Эсфирь Нази улыбнулась, но вместо ответа лишь поднесла к губам кофейную чашечку, такую крохотную, что ее можно было б использовать вместо наперстка. Сделала грациозный глоток кофе, затем аккуратно опустила ее обратно на блюдце. На запястьях нежно позванивали золотые браслеты.
– Нет.
Торговец явно был ошеломлен отказом.
– Но почему вдруг?
– Это не для продажи.
– Не для продажи? Почему?
– У меня на то есть свои причины.
– У нее недостатки? Заячья губа? Пятна на лице?
– Недостатки? У одной из моих девушек? – Эсфирь снисходительно улыбнулась и вонзила зубки в пирожное, выбрав самое любимое, украшенное засахаренными лепестками роз. – Юсуф-бей, Юсуф-бей, вам бы следовало знать меня получше.
– Тогда в чем дело? А-а, она немолода?
– Ха, ха!
Женщина с удовольствием слизнула с пальчиков сахарную пудру и бросила взгляд в сторону собеседника. Черные византийские глаза сверкнули насмешкой.
– Могу я, наконец, хоть посмотреть на нее?
– Нет.
И больше никакие аргументы не могли поколебать непреклонность Эсфири Нази, опытной торговки живым товаром. Она не только отказывалась позволить торговцу увидеть девушку, она даже не разрешила ей больше петь, продолжая утверждать, что эту девушку она продавать не собирается.
После этого случая та же история повторялась и со всеми другими торговцами, навещавшими дом Эсфири. Хозяйка следовала прежней тактике: Сафие пела гостям, не показываясь из-за экрана, ее слышали, но никто не видел. Слава невидимой певицы росла, хозяйка не уставала повторять, что эту девушку она ни за что не станет продавать. Город полнился слухами, одни из горожан болтали, будто она держит в своем доме венецианскую принцессу, другие – что незаконную дочь Папы Римского, а третьи утверждали, что это собственное незаконнорожденное дитя Эсфири Нази.
Минуло еще шесть месяцев, и Юсуф-бей снова прибыл в Скутари, на этот раз с летним визитом. Встретившись с хозяйкой дома, торговец обнаружил, что Эсфирь еще больше пополнела, а в ее цвета воронова крыла волосах протянулись серебряные нити.
– Итак, госпожа Эсфирь. Вы готовы расстаться с вашим сокровищем?
Поднося к губам ломтик медового печенья, Эсфирь поудобнее устроила свое грузное тело среди пуховых подушек дивана.
– Нет, не теперь.
Торговец несколько минут пристально вглядывался в нее, изучая выражение лица.

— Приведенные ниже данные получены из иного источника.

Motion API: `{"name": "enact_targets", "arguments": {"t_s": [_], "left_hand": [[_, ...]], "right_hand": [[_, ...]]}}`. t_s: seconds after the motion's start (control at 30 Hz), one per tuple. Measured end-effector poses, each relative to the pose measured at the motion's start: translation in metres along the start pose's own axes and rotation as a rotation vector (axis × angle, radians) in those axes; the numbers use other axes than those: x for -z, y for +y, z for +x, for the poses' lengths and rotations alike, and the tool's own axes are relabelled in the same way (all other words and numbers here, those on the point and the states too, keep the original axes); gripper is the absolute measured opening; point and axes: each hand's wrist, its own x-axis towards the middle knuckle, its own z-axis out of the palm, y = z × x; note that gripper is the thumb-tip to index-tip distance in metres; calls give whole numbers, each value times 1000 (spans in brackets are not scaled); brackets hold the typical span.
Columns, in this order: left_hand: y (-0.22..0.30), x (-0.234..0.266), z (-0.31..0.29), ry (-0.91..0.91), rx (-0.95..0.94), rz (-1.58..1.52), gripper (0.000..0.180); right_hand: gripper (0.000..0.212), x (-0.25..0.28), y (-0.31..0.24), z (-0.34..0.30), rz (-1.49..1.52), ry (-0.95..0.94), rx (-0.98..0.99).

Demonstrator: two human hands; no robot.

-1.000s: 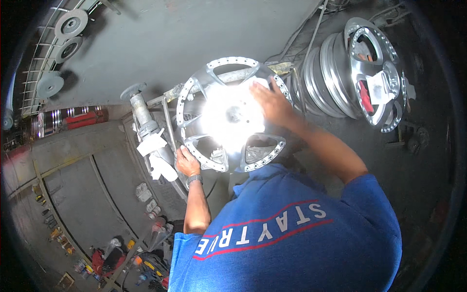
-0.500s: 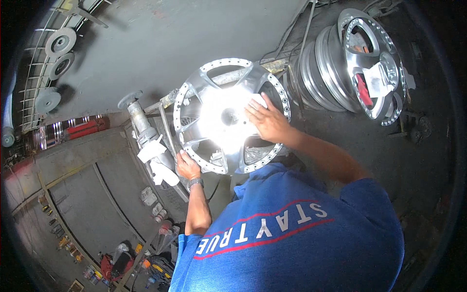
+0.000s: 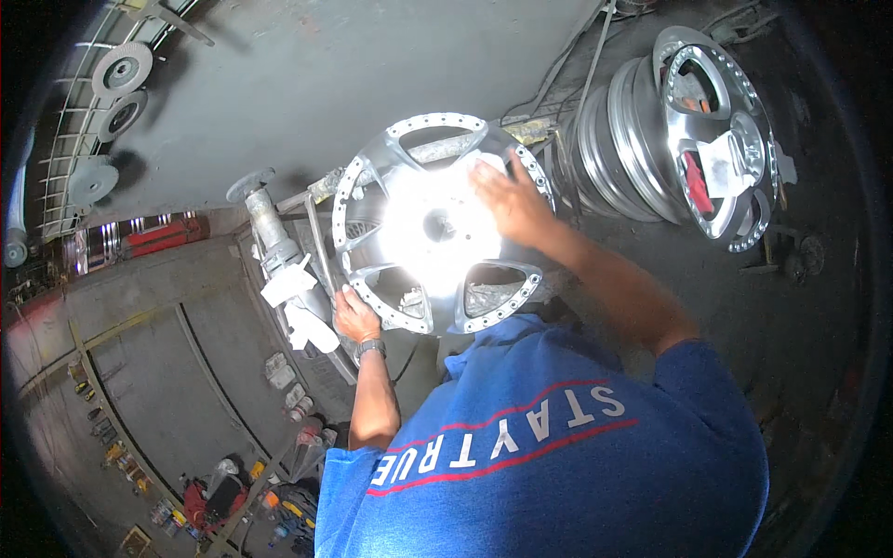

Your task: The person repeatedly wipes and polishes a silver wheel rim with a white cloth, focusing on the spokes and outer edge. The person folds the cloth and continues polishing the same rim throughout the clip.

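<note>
In front of me a silver spoked wheel face (image 3: 409,200) with a ring of bolt holes faces up, its middle lit to a white glare. My left hand (image 3: 356,314) grips its lower left rim, thumb on top. Over the upper right spoke lies my right hand (image 3: 510,203), blurred, fingers pressing a thin white sheet (image 3: 489,162) against the metal. The glare and fingers hide most of the sheet, so I cannot tell whether it is paper or cloth.
A second wheel face (image 3: 690,130) leans on stacked rims (image 3: 633,139) at the right, holding a white sheet and red cloth. Left of my wheel stands a grinder-like tool (image 3: 279,237) with white sheets (image 3: 307,321). Abrasive discs (image 3: 123,70) hang on a wire rack.
My right hand has slid slightly up along the spoke with the white sheet and is more blurred. My left hand keeps its hold on the rim.
</note>
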Motion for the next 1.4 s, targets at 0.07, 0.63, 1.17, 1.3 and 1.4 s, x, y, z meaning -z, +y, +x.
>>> {"name": "enact_targets", "arguments": {"t_s": [0.07,0.63,1.17,1.3,1.4], "left_hand": [[2,-2,2,-8,3,-1,43],[-4,-3,0,40,7,-26,46],[-8,-3,-1,8,23,-16,46],[2,-2,-1,27,40,-35,46],[2,1,0,-14,66,-52,42]], "right_hand": [[45,-2,11,21,5,-68,-279],[59,-16,-52,21,15,-80,-34],[44,-17,-5,4,-30,-24,-282],[37,-11,20,9,30,10,-536],[33,-12,26,33,-78,-33,-526]]}}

– Если вы, госпожа, позволите мне высказать небольшое наблюдение, – начал он погодя, – то скажу, что вы, по-видимому, намерены повести дело так, чтобы кто-либо из нас купил девушку, даже не рассматривая ее, по цене во много-много раз превышающей ту, что заплатили вы сами. Ибо в наших делах мы высоко ценим ваш несравненный опыт. Но не боитесь ли вы, госпожа Эсфирь, что эта игра нам может надоесть?
Эсфирь, сохраняя полнейшую невозмутимость, стряхнула с пальцев сладкие крошки.

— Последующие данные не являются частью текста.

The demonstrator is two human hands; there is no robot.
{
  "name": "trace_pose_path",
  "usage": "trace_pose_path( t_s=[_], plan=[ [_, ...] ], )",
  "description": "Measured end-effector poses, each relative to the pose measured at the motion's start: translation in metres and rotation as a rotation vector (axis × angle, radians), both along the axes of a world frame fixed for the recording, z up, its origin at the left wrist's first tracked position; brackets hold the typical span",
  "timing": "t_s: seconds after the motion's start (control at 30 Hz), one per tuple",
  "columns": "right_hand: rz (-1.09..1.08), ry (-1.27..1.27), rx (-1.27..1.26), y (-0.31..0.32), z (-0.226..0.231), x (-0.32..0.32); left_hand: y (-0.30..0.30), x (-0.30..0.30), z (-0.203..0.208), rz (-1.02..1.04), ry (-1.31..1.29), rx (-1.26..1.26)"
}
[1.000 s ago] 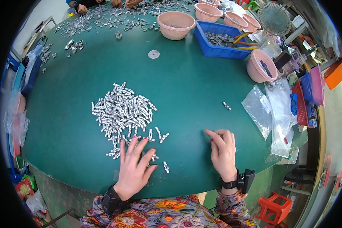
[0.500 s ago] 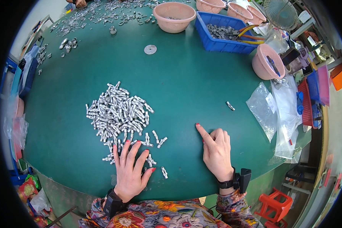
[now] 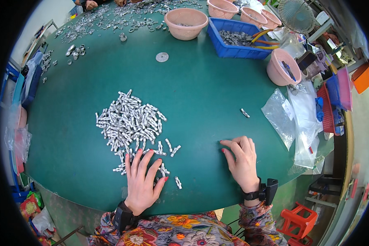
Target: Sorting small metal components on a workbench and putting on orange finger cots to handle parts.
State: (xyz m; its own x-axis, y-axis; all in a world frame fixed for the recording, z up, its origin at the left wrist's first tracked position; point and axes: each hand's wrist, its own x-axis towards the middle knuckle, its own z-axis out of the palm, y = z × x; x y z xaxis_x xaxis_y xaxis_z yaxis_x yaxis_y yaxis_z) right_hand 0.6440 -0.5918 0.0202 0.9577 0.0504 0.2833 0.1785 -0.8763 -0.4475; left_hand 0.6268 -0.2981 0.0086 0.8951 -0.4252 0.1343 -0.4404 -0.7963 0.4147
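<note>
A heap of small silvery metal pieces, each with a twisted, pierced middle, lies left of centre on the green table. My left hand rests at the heap's near edge, fingers spread over a few pieces, gripping none of them. Some pieces are partly hidden under its fingers. One loose piece lies just right of that thumb. My right hand is over the bare tabletop to the right, fingers bent, thumb apart from the forefinger, nothing visible between them. Farther off beyond it lies a single piece.
Clear plastic bags lie along the right side. A pink bowl, a blue bin with metal parts and pliers, and a pink tub stand at the back. A flat metal disc lies mid-table. Another person's hand shows far left.
My right hand has shifted a little right, and its outstretched forefinger has bent in, with the thumb now showing. My left hand stays nearly in place. More of other people's hands shows at the far edge.
</note>
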Motion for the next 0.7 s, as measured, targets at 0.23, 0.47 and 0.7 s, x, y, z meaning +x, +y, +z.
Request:
trace_pose_path(
  t_s=[0.23, 0.47, 0.7],
  plan=[
    [0.289, -0.138, -0.247, 0.002, 0.03, 0.053, 0.004, -0.001, 0.0, 0.003, -0.011, -0.029],
    [0.627, -0.034, -0.658, 0.008, 0.04, 0.083, 0.01, -0.005, -0.002, -0.001, -0.007, -0.15],
    [0.722, 0.057, -0.863, 0.024, 0.044, 0.091, 0.043, -0.023, 0.014, 0.139, -0.091, -0.299]
  ],
)
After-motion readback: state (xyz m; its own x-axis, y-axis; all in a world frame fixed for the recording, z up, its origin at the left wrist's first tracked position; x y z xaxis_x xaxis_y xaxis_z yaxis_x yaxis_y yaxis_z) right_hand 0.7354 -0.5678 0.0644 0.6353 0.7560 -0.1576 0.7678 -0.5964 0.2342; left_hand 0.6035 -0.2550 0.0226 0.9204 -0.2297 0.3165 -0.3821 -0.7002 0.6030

– Поверьте мне, Юсуф-бей, я знаю, что делаю. – И женщина принялась сосредоточенно выбирать другое лакомство. – Вы в этом убедитесь. Добыча стоит охоты.
– Значит, вы все-таки намерены ее продать?
Оценивающий молчаливый взгляд.
– Смотря по цене. У вас есть заманчивые предложения?
– У меня есть предложение от молодого принца из Манисы.
– Что там?
После недолгого настороженного молчания Юсуф-бей заговорил:
– Султан Сулейман стареет, годы его правления подходят к концу. Наследник трона Селим, как все мы знаем, пьяница, но у него есть сын, внук султана Сулеймана. По слухам, именно он придет к власти после деда. Хоть этот юноша еще очень молод, недавно его назначили правителем в Манису. В Стамбуле расценили этот шаг не просто как знак родственной любви, а как важное политическое событие. Похоже, что именно этот принц, его зовут Мюрад, станет следующим наследником трона.
Так вот, как я уже сказал, Мюрад еще очень молод, но не настолько, чтобы это могло ему помешать обзавестись собственным гаремом в Манисе. И его сестра, принцесса Хюмайше, прислала ко мне свою кира с просьбой приобрести для нее несколько красивых невольниц, которых она намерена послать в дар брату, – девушек может ждать самое блестящее будущее, они могут стать главными наложницами самого султана. – Торговец помолчал. – Думаю, что ради такого случая принцесса не станет скупиться. – Сделал глоток кофе и продолжал: – Сколько ей?
– Тринадцать.
– Мюраду шестнадцать.
Эсфирь Нази несколько минут обдумывала услышанное, что Юсуф-бей почел совершенно излишним.
– Что ж. Признаюсь, что девочка уже созрела, – наконец неторопливо проговорила она. – И, скажу вам откровенно, я выучила ее всему.
– Она уже имела женские регулы?
– Они настали полгода назад.
– И вы, как сказано, обучили ее всему, что должна знать хорошая наложница?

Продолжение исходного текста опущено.